From the corner of my eye I saw movement around a rooftop and instantly brought up my shield. It was a devil. One of the winged creatures I’d glimpsed earlier, looking like a hairy dwarf gargoyle with claws and bat wings. The devil sat there on top of a burning roof, apparently not inconvenienced by the smoke and flames.
“Devil,” I called out. “Get ready for a wave.”
Captain Farrier bellowed orders and the Gallowborne tightened formation. I remained on my horse, calmly studying the devil as Hakram strode to my side.
“It’s not attacking,” I said.
The tall orc made a thoughtful sound. “Waiting for reinforcements?”
“Heiress will be trying to push deeper into the city, not hit as we enter,” I said. “Otherwise she’ll overextend right in front of the Lone Swordsman.”
Something that was not likely to end well for her. If Masego was to be believed, the hero was turning any street he was in into a one-man meat grinder. If he ever ran out of devils to kill, he’d be going on the offensive for sure.
“She could be looking through its eyes,” Hakram suggested.
More likely. No need to allow that to continue any longer.
“Farrier,” I yelled. “Crossbows on the devil.”
Before fifteen heartbeats had passed the creature was trying and failing to duck under shots, shrieking as its leg was nailed to the thatch. It’s not fighting back at all, I frowned. Masego arrived at my side, finally bothering to look up from his scrying. I leaned to the side in my saddle.
“Can you capture it?” I asked.
He raised an eyebrow and flicked his wrist upwards, muttering a few words. Panes of blue light formed a pyramid around the devil, neatly imprisoning it. Another flick of the wrist and the pyramid was ripped off the roof, skidding against the ground as it was pulled in our direction. Half a dozen crossbows were trained on the imprisoned creature before it had even finished moving. Getting down from my horse, I ignored the protests of my guards and walked to the devil. I knelt in front of it.
“Apprentice,” I said. “Open the panel in front of me.”
Immediately everyone but Masego began protesting, but I gestured for them to shut the Hells up.
“It’s not going to fight me,” I said.
The panel flickered out of existence and I leaned forward, pointing a finger at the devil. It shrunk back, screaming in dismay.
“It can’t fight me,” I said.
Apprentice knelt at my side, speaking in the arcane tongue. He clicked his tongue disapprovingly.
“Only nine layers of binding,” he said. “Sloppy work, even by mass-summoning standards.”

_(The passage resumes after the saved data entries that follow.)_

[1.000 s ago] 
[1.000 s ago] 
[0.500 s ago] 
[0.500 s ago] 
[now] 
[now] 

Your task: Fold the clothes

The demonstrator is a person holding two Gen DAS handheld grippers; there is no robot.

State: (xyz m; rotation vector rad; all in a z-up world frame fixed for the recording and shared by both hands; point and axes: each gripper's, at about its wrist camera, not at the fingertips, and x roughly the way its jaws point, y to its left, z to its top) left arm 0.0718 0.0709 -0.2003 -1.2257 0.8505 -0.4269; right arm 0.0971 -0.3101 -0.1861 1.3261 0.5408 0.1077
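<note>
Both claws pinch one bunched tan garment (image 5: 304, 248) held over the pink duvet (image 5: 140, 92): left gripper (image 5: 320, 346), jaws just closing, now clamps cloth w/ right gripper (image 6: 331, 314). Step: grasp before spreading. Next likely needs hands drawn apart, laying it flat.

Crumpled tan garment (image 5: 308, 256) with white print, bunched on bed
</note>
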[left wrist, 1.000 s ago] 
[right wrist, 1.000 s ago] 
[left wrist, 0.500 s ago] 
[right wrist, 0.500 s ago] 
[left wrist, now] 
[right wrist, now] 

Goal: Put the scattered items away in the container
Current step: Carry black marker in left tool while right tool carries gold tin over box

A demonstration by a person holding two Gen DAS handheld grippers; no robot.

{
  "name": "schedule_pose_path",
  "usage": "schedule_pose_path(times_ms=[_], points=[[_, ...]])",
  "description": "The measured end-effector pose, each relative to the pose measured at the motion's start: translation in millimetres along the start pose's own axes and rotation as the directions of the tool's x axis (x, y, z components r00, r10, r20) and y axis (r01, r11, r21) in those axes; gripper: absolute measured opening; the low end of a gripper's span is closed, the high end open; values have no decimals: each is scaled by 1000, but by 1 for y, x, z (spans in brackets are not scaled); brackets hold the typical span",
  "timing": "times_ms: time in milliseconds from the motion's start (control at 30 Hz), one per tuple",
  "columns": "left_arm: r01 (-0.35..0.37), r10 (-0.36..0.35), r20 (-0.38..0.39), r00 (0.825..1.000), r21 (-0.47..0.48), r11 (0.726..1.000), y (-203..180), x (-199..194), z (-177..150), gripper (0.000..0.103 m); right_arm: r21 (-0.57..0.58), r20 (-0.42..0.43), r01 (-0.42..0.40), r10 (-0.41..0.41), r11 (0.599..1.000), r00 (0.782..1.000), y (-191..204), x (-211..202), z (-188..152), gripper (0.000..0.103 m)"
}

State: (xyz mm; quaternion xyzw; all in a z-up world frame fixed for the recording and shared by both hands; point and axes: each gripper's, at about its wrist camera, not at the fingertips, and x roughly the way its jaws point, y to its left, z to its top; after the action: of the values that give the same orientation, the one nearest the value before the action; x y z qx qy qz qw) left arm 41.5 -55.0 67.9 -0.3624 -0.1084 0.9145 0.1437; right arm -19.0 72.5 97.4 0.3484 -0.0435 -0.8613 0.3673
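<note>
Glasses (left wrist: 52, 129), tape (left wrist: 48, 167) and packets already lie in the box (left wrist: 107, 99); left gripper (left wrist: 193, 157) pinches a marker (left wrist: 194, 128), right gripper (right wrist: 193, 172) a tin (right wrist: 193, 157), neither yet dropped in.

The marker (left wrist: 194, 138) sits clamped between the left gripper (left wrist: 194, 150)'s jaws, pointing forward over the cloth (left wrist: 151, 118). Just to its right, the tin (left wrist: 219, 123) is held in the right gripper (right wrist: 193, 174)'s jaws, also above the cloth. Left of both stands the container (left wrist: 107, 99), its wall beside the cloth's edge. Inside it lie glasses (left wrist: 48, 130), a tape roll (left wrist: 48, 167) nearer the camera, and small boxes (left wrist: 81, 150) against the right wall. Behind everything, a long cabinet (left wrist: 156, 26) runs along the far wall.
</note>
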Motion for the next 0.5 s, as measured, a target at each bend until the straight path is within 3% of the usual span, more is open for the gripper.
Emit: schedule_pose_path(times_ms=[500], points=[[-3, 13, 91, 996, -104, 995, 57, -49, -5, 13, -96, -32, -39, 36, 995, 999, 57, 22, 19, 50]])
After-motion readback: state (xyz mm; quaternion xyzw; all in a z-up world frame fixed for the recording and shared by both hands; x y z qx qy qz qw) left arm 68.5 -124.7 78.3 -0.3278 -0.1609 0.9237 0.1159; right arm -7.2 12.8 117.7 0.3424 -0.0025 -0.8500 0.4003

Nine lines of runes made of light formed in the air in front of him. The dark-skinned mage ran a finger down them, stopping at the eighth line.
“They can’t attack anyone part of the Legions,” he said, sounding surprised. “If they touch a legionary they have to just… stop moving.”
I closed my eyes, letting out a breathless laugh.
“Of course they can’t,” I said. “The angle Heiress will work after this is that she was trying to make sure the angel wouldn’t have anyone to convert, in case I failed. She was just covering all the bases like a good Imperial citizen.”
Hakram let out a sharp breath. I hadn’t even realized he was standing behind me.
“If she wants to pretend that, her devils can’t kill legionaries,” he said. “Otherwise she was getting in the way of a Tower-sanctioned military operation.”
“Well now,” I murmured. “Doesn’t that just change things?”
I grinned, slow and mean and showing too much teeth for it to be friendly. It looked like I wasn’t the one getting hampered by politics, for once.
“Hakram,” I said, rising to my feet. “Send a runner to Commander Hune. The moment we have enough troops in the city I want her forces to swing east in force and flank the devils. They are to slaughter any hellspawn they see and engage the defenders only if attacked.”
Adjutant saluted and immediately got to it. I offered a hand to Apprentice, hoisting him up.
“You still have a general idea where the Lone Swordsman is?” I asked.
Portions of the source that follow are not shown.